Dataset excerpts
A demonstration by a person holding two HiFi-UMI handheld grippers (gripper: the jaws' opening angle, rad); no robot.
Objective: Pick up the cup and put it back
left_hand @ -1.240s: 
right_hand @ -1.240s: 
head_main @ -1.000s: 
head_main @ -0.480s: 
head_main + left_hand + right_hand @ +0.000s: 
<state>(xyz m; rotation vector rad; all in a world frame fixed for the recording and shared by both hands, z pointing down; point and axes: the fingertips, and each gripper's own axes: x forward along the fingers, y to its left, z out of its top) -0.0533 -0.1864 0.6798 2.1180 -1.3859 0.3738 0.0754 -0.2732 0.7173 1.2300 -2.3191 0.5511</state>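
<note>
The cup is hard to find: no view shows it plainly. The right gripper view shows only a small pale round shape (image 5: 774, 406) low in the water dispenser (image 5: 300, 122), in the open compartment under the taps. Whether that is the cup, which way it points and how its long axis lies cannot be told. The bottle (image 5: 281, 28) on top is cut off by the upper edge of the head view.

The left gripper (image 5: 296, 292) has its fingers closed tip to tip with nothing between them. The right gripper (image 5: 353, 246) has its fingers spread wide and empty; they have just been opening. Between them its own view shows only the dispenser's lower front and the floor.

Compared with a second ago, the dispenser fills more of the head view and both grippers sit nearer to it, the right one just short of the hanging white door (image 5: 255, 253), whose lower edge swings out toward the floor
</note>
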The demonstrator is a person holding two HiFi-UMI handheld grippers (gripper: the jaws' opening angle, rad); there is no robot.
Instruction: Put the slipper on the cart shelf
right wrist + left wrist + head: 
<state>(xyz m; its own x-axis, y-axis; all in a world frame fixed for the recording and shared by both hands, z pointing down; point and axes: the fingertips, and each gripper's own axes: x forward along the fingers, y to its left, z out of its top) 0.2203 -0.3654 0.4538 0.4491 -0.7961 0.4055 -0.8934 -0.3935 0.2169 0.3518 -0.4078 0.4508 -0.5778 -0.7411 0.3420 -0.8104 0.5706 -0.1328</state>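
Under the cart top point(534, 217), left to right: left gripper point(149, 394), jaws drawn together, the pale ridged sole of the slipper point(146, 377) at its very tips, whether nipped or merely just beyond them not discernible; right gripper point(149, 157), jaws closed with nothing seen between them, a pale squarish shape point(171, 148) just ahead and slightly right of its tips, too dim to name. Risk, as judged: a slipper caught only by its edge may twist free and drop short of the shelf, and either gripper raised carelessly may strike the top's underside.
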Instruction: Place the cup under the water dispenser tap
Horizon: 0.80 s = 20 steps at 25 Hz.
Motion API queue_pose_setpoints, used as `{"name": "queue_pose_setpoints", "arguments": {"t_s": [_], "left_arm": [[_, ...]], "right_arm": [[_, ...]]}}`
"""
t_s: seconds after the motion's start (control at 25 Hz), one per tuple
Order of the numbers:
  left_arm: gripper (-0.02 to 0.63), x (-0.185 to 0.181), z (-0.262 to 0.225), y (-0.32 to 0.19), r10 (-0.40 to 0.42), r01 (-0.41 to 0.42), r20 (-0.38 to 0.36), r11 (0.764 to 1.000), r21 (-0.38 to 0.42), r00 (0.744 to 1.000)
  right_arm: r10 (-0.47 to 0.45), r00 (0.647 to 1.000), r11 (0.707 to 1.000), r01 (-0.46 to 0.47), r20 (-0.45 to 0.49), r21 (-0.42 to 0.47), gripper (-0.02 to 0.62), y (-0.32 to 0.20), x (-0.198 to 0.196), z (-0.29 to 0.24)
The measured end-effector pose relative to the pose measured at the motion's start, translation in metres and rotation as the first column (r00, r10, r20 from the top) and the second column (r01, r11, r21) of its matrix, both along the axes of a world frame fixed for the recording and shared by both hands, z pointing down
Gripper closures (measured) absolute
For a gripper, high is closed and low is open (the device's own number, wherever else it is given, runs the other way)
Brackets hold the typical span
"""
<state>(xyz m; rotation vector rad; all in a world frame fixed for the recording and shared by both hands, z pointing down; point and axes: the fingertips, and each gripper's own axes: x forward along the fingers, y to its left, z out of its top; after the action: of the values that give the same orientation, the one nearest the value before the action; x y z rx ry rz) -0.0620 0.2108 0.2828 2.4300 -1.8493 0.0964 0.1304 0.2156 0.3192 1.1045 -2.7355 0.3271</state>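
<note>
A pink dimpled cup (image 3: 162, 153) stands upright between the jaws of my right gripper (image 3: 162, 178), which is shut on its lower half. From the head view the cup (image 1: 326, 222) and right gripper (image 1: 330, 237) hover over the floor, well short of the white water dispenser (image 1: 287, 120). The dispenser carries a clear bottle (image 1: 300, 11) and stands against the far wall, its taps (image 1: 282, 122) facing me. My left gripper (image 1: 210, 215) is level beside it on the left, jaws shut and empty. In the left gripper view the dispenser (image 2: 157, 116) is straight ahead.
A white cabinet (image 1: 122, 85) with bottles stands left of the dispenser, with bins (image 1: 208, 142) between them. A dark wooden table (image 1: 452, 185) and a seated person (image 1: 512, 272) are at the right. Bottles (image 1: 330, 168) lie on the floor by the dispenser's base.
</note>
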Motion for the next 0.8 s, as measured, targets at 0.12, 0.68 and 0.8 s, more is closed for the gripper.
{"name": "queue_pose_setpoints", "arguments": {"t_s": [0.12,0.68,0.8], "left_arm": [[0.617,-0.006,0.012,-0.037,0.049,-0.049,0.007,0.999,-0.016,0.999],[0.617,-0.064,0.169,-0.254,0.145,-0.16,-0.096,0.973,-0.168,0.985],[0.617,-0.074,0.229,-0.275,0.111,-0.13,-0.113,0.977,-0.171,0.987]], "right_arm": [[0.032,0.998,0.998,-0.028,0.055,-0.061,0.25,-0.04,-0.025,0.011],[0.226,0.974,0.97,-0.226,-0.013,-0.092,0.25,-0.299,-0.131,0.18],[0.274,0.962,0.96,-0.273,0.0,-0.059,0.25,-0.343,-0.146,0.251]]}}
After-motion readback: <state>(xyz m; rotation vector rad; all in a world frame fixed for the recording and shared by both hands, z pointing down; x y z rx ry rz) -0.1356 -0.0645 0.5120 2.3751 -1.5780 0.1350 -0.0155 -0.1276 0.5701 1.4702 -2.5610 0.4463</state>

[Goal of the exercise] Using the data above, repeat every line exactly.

[Answer space]
A demonstration by a person holding two HiFi-UMI handheld grippers (gripper: the jaws' opening angle, rad); no robot.
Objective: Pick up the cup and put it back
left_hand @ -1.240s: 
right_hand @ -1.240s: 
head_main @ -1.000s: 
head_main @ -0.480s: 
head_main + left_hand + right_hand @ +0.000s: 
<state>(xyz m; rotation vector rad; all in a world frame fixed for the recording and shared by both hands, z pointing down; point and axes: the fingertips, and each gripper's own axes: x forward along the fingers, y to its left, z out of its top) -0.0533 -0.1864 0.6798 2.1180 -1.3859 0.3738 0.0754 -0.2732 0.7173 1.2300 -2.3191 0.5511</state>
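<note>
The cup is hard to find: no view shows it plainly. The right gripper view shows only a small pale round shape (image 5: 774, 406) low in the water dispenser (image 5: 300, 122), in the open compartment under the taps. Whether that is the cup, which way it points and how its long axis lies cannot be told. The bottle (image 5: 281, 28) on top is cut off by the upper edge of the head view.

The left gripper (image 5: 296, 292) has its fingers closed tip to tip with nothing between them. The right gripper (image 5: 353, 246) has its fingers spread wide and empty; they have just been opening. Between them its own view shows only the dispenser's lower front and the floor.

Compared with a second ago, the dispenser fills more of the head view and both grippers sit nearer to it, the right one just short of the hanging white door (image 5: 255, 253), whose lower edge swings out toward the floor
</note>
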The demonstrator is a person holding two HiFi-UMI handheld grippers (gripper: the jaws' opening angle, rad); there is no robot.
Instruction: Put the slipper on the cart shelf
right wrist + left wrist + head: 
<state>(xyz m; its own x-axis, y-axis; all in a world frame fixed for the recording and shared by both hands, z pointing down; point and axes: the fingertips, and each gripper's own axes: x forward along the fingers, y to its left, z out of its top) 0.2203 -0.3654 0.4538 0.4491 -0.7961 0.4055 -0.8934 -0.3935 0.2169 0.3518 -0.4078 0.4508 -0.5778 -0.7411 0.3420 -0.8104 0.5706 -0.1328</state>
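Under the cart top point(534, 217), left to right: left gripper point(149, 394), jaws drawn together, the pale ridged sole of the slipper point(146, 377) at its very tips, whether nipped or merely just beyond them not discernible; right gripper point(149, 157), jaws closed with nothing seen between them, a pale squarish shape point(171, 148) just ahead and slightly right of its tips, too dim to name. Risk, as judged: a slipper caught only by its edge may twist free and drop short of the shelf, and either gripper raised carelessly may strike the top's underside.
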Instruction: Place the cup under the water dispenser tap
Horizon: 0.80 s = 20 steps at 25 Hz.
Motion API queue_pose_setpoints, used as `{"name": "queue_pose_setpoints", "arguments": {"t_s": [_], "left_arm": [[_, ...]], "right_arm": [[_, ...]]}}`
"""
t_s: seconds after the motion's start (control at 25 Hz), one per tuple
Order of the numbers:
  left_arm: gripper (-0.02 to 0.63), x (-0.185 to 0.181), z (-0.262 to 0.225), y (-0.32 to 0.19), r10 (-0.40 to 0.42), r01 (-0.41 to 0.42), r20 (-0.38 to 0.36), r11 (0.764 to 1.000), r21 (-0.38 to 0.42), r00 (0.744 to 1.000)
  right_arm: r10 (-0.47 to 0.45), r00 (0.647 to 1.000), r11 (0.707 to 1.000), r01 (-0.46 to 0.47), r20 (-0.45 to 0.49), r21 (-0.42 to 0.47), gripper (-0.02 to 0.62), y (-0.32 to 0.20), x (-0.198 to 0.196), z (-0.29 to 0.24)
The measured end-effector pose relative to the pose measured at the motion's start, translation in metres and rotation as the first column (r00, r10, r20 from the top) and the second column (r01, r11, r21) of its matrix, both along the axes of a world frame fixed for the recording and shared by both hands, z pointing down
Gripper closures (measured) absolute
For a gripper, high is closed and low is open (the device's own number, wherever else it is given, runs the other way)
Brackets hold the typical span
"""
<state>(xyz m; rotation vector rad; all in a world frame fixed for the recording and shared by both hands, z pointing down; point and axes: the fingertips, and each gripper's own axes: x forward along the fingers, y to its left, z out of its top; after the action: of the values that give the same orientation, the one nearest the value before the action; x y z rx ry rz) -0.0620 0.2108 0.2828 2.4300 -1.8493 0.0964 0.1304 0.2156 0.3192 1.1045 -2.7355 0.3271</state>
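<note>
A pink dimpled cup (image 3: 162, 153) stands upright between the jaws of my right gripper (image 3: 162, 178), which is shut on its lower half. From the head view the cup (image 1: 326, 222) and right gripper (image 1: 330, 237) hover over the floor, well short of the white water dispenser (image 1: 287, 120). The dispenser carries a clear bottle (image 1: 300, 11) and stands against the far wall, its taps (image 1: 282, 122) facing me. My left gripper (image 1: 210, 215) is level beside it on the left, jaws shut and empty. In the left gripper view the dispenser (image 2: 157, 116) is straight ahead.
A white cabinet (image 1: 122, 85) with bottles stands left of the dispenser, with bins (image 1: 208, 142) between them. A dark wooden table (image 1: 452, 185) and a seated person (image 1: 512, 272) are at the right. Bottles (image 1: 330, 168) lie on the floor by the dispenser's base.
</note>
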Motion for the next 0.8 s, as measured, targets at 0.12, 0.68 and 0.8 s, more is closed for the gripper.
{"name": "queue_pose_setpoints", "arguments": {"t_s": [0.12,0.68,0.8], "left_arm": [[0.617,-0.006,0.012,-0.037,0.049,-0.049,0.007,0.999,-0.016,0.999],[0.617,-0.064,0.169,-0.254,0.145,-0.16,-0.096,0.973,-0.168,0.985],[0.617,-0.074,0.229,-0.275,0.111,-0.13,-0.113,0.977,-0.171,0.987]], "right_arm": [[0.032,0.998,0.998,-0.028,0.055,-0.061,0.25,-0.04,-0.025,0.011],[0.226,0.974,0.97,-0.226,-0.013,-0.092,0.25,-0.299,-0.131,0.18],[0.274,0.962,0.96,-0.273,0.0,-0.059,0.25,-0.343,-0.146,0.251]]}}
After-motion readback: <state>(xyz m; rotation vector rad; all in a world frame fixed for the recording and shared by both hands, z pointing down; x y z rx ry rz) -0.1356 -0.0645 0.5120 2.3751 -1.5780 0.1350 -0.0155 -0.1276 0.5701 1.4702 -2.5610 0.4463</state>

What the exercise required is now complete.